Re: [PATCH 2/2] DSPBRIDGE: add checking 128 byte alignment for dsp cache line size

[Date Prev][Date Next][Thread Prev][Thread Next][Date Index][Thread Index]

 



On Wed, May 13, 2009 at 5:18 PM, Hiroshi DOYU <Hiroshi.DOYU@xxxxxxxxx> wrote:
> From: ext Felipe Contreras <felipe.contreras@xxxxxxxxx>
> Subject: Re: [PATCH 2/2] DSPBRIDGE: add checking 128 byte alignment for dsp cache line size
> Date: Wed, 13 May 2009 14:50:26 +0200
>
> [...]
>
>> >> >> If we are not going to have a read-only/write-only flag then I'm
>> >> >> against adding the alignment check. It will only force user-space to
>> >> >> do memory copies unnecessarily. That would kill performance
>> >> >> drastically. NAK!
>> >> >
>> >> > At least, better than allowing user to crash kernel.
>> >>
>> >> The kernel would crash even with that check because it's the software
>> >> running in the *DSP* side that is causing the corruption.
>> >>
>> >> It sounds you are still not convinced by that so I'll write a test
>> >> application to make sure my assumption is correct.
>> >
>> > You misunderstood.
>> >
>> > There are 2 patterns when kernel crashes from ARM cache flush and DSP
>> > cache flush(*1).
>>
>> Let's suppose that's true, if you enforce ARM cache flushes to be
>> aligned (pattern 1) the DSP cache flushes (pattern 2) can still
>> corrupt the memory.

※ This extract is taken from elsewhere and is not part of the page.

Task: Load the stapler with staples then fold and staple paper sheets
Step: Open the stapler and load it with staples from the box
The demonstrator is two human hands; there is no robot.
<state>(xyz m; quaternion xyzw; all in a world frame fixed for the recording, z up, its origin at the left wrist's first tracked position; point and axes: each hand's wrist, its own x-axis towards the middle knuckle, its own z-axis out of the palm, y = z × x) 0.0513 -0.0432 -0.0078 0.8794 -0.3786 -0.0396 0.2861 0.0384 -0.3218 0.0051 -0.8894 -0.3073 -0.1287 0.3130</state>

Therefore even with your check the potential for
>> memory corruption is still there.
>>
>> But it doesn't seem it's true; I modified my dsp-dummy test to detect
>
> We are not talking about the specific application program/case, but
> the general risk that kernel can be crashed by userland with incorrect
> parameters in dspbridge.

The purpose of the test application is to quickly test different
scenarios... tell me which scenario will trigger the corruption you
are talking about, and I'll modify the test app to reproduce it.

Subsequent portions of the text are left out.